Se elevaban a una altura prodigiosa y el patito experimentaba a su vista una
sensación desconocida. Se volvió en el agua hacia ellos e, involuntariamente,
lanzó un grito tan agudo y singular que se asustó a sí mismo. ¡Cuánto amaba a
aquellas aves sin conocerlas ni saber adónde iban!
Cuando desaparecieron, zambullóse hasta el fondo del
agua, más conmovido que nunca lo estuvo. No sentía envidia. El pobrecillo que
se habría creído feliz si los patos le hubiesen sufrido en su seno, no pensaba
que pudiese ser nunca otra cosa que un sér repugnante.
El invierno fue muy riguroso; los estanques se
helaron y el patito tuvo que nadar de continuo, hasta de noche, para impedir
que el hielo se formase en torno de sus patas. Pero al fin se cansó, se paró y
quedó aterido.
Por la mañana, un aldeano que acertó a pasar por
allí, rompió el hielo y llevó a su mujer el patito que se reanimó con el calor.
Los niños quisieron jugar con él; pero, como los malos tratos le habían vuelto
miedoso, huyó desconcertado, creyendo que querían hacerle daño; al correr
tropieza y tira por tierra un gran tazón de leche; la aldeana le persigue con
la escoba; cae nuestro pato en un tonel lleno de harina y con sus aletazos
eleva nubes de blancuzco polvo; a todo esto los niños se divertían de lo lindo
y se empujaban, con grandes risotadas, por coger al pato. Una bocanada de aire
abrió felizmente la puerta y el animal pudo salir y volar a ocultarse entre la
leña.
Muy triste sería relatar todas las penas y trabajos
que tuvo que sufrir en este crudo invierno.
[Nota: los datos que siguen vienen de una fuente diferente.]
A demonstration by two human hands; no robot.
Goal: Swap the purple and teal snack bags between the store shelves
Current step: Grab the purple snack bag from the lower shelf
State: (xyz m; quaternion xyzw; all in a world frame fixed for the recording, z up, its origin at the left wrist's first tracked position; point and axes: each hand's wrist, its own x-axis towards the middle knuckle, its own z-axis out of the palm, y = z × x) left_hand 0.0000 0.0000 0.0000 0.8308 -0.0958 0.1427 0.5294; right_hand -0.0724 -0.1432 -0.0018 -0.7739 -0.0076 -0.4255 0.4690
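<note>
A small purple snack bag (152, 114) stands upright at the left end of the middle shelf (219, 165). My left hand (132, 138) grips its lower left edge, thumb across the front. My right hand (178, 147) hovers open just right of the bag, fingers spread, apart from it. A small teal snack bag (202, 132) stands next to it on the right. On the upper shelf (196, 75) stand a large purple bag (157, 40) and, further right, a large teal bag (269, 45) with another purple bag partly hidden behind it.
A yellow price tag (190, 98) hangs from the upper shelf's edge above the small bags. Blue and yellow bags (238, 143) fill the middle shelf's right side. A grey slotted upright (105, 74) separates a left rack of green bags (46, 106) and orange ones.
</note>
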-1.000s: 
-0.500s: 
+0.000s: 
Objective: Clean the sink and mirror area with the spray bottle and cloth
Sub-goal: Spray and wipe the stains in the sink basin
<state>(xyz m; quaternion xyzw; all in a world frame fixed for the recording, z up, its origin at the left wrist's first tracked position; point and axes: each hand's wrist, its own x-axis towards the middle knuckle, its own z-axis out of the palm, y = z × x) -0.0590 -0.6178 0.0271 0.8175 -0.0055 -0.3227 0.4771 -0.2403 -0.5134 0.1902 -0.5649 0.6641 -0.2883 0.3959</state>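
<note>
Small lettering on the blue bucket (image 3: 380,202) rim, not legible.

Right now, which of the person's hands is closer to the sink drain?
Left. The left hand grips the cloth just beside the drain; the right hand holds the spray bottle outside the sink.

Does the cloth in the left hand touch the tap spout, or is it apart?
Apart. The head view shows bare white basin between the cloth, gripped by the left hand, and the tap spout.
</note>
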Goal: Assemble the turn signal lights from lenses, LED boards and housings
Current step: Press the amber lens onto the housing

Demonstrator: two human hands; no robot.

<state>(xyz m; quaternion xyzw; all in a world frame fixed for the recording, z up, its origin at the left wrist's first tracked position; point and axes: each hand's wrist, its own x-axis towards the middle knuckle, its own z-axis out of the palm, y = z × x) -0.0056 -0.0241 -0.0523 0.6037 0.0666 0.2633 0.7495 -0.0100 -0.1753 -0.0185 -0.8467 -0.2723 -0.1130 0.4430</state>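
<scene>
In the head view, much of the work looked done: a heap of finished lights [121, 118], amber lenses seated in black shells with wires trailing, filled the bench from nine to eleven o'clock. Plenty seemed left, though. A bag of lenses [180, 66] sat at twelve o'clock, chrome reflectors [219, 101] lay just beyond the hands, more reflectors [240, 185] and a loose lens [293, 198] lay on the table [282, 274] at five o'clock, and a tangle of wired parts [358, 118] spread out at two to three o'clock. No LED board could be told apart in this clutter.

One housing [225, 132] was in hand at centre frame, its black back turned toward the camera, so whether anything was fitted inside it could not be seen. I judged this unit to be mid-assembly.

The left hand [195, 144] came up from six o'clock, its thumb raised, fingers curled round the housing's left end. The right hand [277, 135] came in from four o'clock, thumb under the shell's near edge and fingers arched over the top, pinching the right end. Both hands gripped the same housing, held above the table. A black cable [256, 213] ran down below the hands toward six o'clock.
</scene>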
En fin, lució de nuevo el sol y de
nuevo resonó el canto de la alondra. Tan hermosa era la primavera como
espantoso había sido el invierno.
El pato había crecido mucho y sus alas habían ganado
en fuerza. Sin reparar en ello, se elevó en los aires mucho más alto de lo que
hubiese esperado. Cuando hubo volado a su antojo descendió a la tierra y se
halló en un vasto parque; los saucos y la blanca espina estaban en flor. Por
entre los árboles y arbustos serpenteaba un límpido riachuelo que terminaba en
un gran lago circundado de un verde césped. ¡Qué hermoso era!.... ¡Qué
deliciosa frescura bajo las umbrosas arboledas! De pronto, el pato vio aparecer
en el lago tres magníficos cisnes, que resbalaban ligeramente sobre las aguas
con las alas tendidas como las velas de una barquilla.
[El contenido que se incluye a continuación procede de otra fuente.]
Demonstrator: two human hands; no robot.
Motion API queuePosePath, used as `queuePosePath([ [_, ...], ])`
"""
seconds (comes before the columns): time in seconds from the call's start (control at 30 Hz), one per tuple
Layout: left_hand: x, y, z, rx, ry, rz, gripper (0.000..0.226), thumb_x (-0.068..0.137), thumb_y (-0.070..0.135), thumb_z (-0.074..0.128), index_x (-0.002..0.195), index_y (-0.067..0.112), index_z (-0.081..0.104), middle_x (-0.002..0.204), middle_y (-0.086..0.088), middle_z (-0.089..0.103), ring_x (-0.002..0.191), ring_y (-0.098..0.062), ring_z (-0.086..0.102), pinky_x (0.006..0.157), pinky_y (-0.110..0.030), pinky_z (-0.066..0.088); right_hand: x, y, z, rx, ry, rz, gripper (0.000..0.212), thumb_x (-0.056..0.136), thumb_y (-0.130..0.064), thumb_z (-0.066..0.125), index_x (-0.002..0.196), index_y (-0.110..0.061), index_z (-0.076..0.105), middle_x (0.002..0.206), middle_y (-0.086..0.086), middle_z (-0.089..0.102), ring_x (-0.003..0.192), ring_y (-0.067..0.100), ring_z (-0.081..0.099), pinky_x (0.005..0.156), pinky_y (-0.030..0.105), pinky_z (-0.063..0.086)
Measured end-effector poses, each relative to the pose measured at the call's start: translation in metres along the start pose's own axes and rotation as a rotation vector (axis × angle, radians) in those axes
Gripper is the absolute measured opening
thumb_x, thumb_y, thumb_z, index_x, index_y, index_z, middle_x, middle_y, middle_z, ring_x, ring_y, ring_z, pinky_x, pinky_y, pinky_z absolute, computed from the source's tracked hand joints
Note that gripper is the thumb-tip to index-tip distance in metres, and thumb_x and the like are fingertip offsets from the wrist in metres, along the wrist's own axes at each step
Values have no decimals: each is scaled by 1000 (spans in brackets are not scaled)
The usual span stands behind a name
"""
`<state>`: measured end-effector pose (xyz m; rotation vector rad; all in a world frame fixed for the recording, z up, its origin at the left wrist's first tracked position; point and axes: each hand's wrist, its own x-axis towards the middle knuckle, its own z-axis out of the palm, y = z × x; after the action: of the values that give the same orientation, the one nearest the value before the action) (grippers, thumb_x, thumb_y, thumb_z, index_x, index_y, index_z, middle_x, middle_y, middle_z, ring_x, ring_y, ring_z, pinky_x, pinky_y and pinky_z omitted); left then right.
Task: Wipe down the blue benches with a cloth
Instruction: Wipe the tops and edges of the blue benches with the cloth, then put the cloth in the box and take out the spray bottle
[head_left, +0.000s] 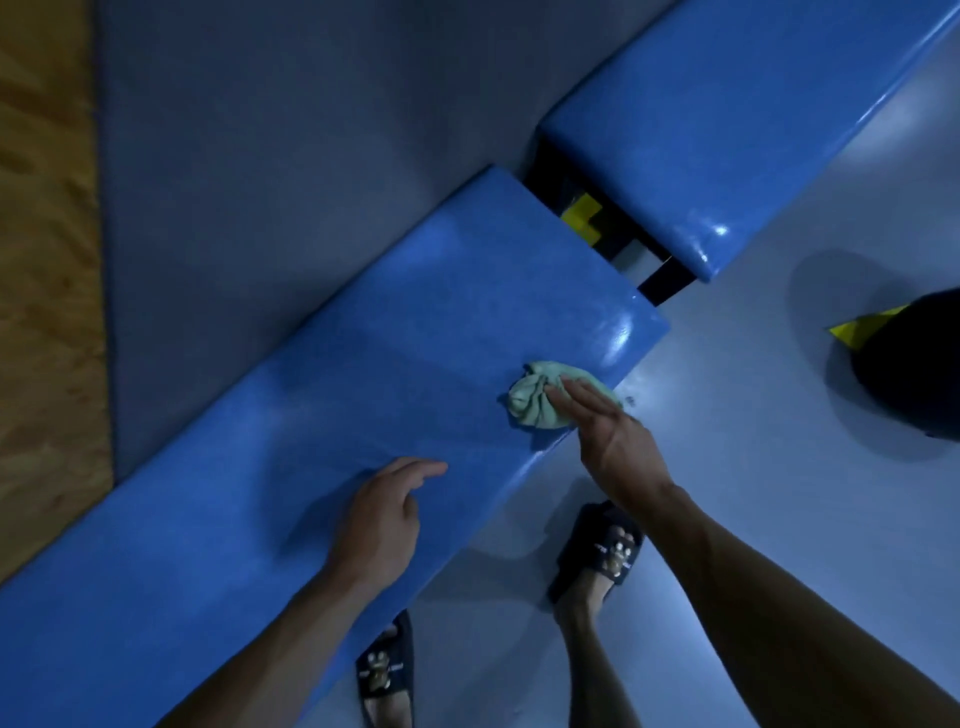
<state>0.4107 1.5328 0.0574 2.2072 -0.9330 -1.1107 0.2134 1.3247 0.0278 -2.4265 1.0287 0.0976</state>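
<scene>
Both forearms reach in from the bottom edge. The left hand (382, 512) rests on the near bench (291, 415), fingers loosely curled, grasping nothing. The right hand (605, 431) presses straight fingers onto a bunched pale green cloth (535, 397) near the front edge at this bench's right end. No wet streak shows, so the wiped part cannot be judged; the second bench (727, 130) beyond the gap probably remains. Dim light blurs the surface, and a dark object (914, 364) is cut off at right.
</scene>
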Motion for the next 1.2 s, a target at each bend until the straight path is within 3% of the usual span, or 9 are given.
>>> queuePosePath([
  [0.23,45,97,56,53,-22,7,63,84,-15,35,118,29,65,117,21,59,106,2,56,97,-15,42,40,78,-59,153,61,139,55,94,-3,45,142,-29,48,149,-1,45,134,21,47,103,35,44],
  [0.33,62,153,70,97,-23,43,60,85,-13,38,119,29,66,115,19,61,102,0,59,94,-17,44,37,115,-107,362,110,368,52,93,-2,46,140,-26,52,125,9,65,96,25,68,84,27,53],
  [0.4,72,198,78,109,-23,64,57,87,-10,40,118,31,66,113,20,62,99,4,60,90,-12,44,26,138,-150,533,150,446,52,91,0,47,135,-24,57,97,8,72,68,19,67,67,19,52],
  [0.5,87,273,90,44,-23,121,50,88,-9,45,114,27,68,110,19,66,98,12,59,89,-6,42,6,163,-218,783,186,503,51,85,3,49,123,-28,64,102,-4,72,88,11,67,79,24,53],
  [0.57,95,326,100,-17,-47,186,38,93,-2,51,113,25,68,110,19,68,100,12,60,92,-12,45,-7,176,-261,991,217,552,49,84,3,49,110,-34,68,99,-8,73,87,6,67,71,21,53],
  [0.73,120,455,127,-195,-199,196,20,97,30,58,115,35,65,111,23,69,101,8,63,89,-15,49,-25,206,-348,1404,260,679,27,92,-7,51,100,-23,71,92,11,73,79,24,68,68,36,53],
  [0.9,155,570,151,-333,-327,223,25,90,34,67,114,27,65,113,5,71,102,-2,66,93,-22,50,-17,241,-423,1491,376,632,17,98,-18,54,106,-12,68,100,16,73,91,30,70,77,42,55],
  [1.07,204,653,167,-278,-358,339,43,70,48,75,111,44,60,109,25,68,96,0,66,84,-22,54,18,285,-497,1443,456,666,19,99,-24,54,104,-9,66,95,14,74,87,30,70,76,43,56],
  [1.2,254,711,174,-192,-379,429,65,64,55,82,121,55,50,120,25,61,108,3,59,83,-20,51,59,323,-552,1416,470,689,22,101,-25,50,107,-9,64,98,15,74,94,34,70,86,53,55],
])
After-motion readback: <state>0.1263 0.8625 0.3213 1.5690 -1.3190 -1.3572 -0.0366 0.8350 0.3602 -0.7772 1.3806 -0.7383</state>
Una suave melancolía acometió al pato cuando los vio.
“Conozco a estas aves reales, se dijo; quiero ir a admirarlas desde cerca; me
matarán y tendrán razón, pues un fenómeno como yo no tiene derecho a acercárseles.
Pero, poco me importa; más vale morir a sus picos que ser maltratado por los
ánades, sermoneado por las gallinas, perseguido por todo el mundo.”
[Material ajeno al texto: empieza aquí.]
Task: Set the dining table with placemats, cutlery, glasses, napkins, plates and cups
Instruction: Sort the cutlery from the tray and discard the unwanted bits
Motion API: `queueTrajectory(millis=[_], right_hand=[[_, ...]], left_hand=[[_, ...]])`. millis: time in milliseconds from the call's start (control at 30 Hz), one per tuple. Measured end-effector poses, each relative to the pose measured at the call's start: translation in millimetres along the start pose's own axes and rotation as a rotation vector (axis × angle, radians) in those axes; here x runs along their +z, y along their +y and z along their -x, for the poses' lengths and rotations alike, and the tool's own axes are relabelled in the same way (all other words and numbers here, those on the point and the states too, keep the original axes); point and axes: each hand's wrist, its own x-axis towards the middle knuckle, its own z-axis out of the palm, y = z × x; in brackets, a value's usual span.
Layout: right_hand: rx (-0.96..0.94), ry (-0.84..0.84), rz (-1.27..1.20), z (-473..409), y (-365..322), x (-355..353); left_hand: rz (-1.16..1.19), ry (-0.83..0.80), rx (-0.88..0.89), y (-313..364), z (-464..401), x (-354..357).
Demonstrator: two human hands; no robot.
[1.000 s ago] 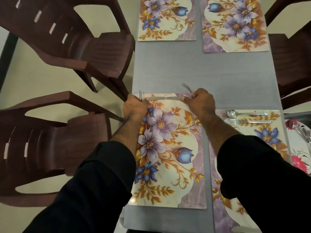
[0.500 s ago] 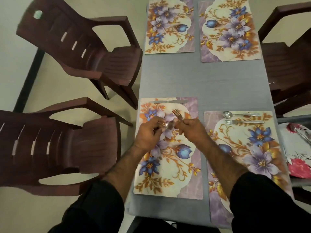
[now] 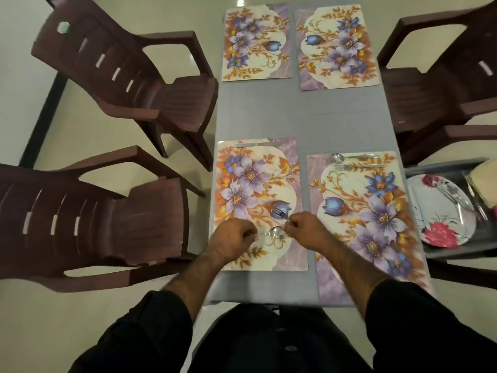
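While my left hand [image 3: 233,239] pinches the handle of a spoon [image 3: 275,232] and my right hand [image 3: 306,230] pinches the handle of a fork [image 3: 280,212], both pieces hang just over the near end of the near-left placemat [image 3: 256,203] — bowl and tines pointing toward each other, close but not quite touching as far as I can tell. A knife [image 3: 256,144] already lies across the far edge of this mat. On the near-right placemat [image 3: 357,211] a second spoon [image 3: 349,157] and second fork [image 3: 359,166] lie side by side along the far edge, and that is the pattern I would copy.

To do this step well, I judge I should lay each piece flat and parallel to the mat's short edge, fork beside spoon with a clear gap, handles pointing the same way. I would lower them until the metal rests on the mat before loosening my fingers — dropping them risks a skid on the glossy surface. Both ought to sit wholly on the mat, not overhanging the grey table [image 3: 295,114]. More cutlery waits on the flowered plate [image 3: 441,211] to my right, and the two far placemats [image 3: 336,47] are still bare.
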Motion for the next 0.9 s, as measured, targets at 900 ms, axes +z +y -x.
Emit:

Y nadó hacia las hermosas aves, que, tan luego
notaron su presencia, se lanzaron hacia él con gran ruido de alas.
“Sí, ¡ya sé que váis a matarme!”-dijo el pobre
animal, y bajó la cabeza hacia la superficie del agua esperando la muerte.
Pero, ¿qué es lo que vió en los cristales del lago? Su propia imagen; no era ya
el pato deforme, de un gris sucio: era un cisne.
Poco importa haber sido empollado por un ánade, entre
los patos, con tal de haber salido de un huevo de cisne; al fin y al cabo, la
raza domina.
El joven cisne no sentía ya sus penas y pasados
infortunios que le hacían apreciar toda la dulzura de su felicidad actual. Los
otros cisnes le rodeaban y lo acariciaban tiernamente con sus picos.
Varios niños llegaron a orillas del estanque y
echaron en él pan: el más jovencito exclamó: “¡Hay uno nuevo!”
-“¡Uno nuevo, uno nuevo!” gritaron los otros y fueron
a prevenir a sus padres, y regresaron con golosinas que echaron al agua para el
nuevo. “Es el más hermoso de todos, decían. ¡Qué nobleza, qué gracia!”
El, confuso, no sabía lo que hacía, tan encantado se
hallaba. En vez de ensoberbecerse como tantos plebeyos medrados, tenía más bien
vergüenza y escondía su cabeza bajo el ala. Pensaba en todas las crueles
persecuciones que había sufrido, y ahora le decían el más hermoso de aquellas
magníficas aves, iba a reinar con ellas en este lago encantador rodeado de deliciosos
bosques. Levantó entonces su gracioso y flexible cuello, abrió sus alas que
hinchó el blando céfiro y resbaló con elegante abandono por la superficie de
las aguas, diciéndose interiormente: “Nunca, cuando era el patito ceniciento,
pensé, ni en sueños, con semejante felicidad.”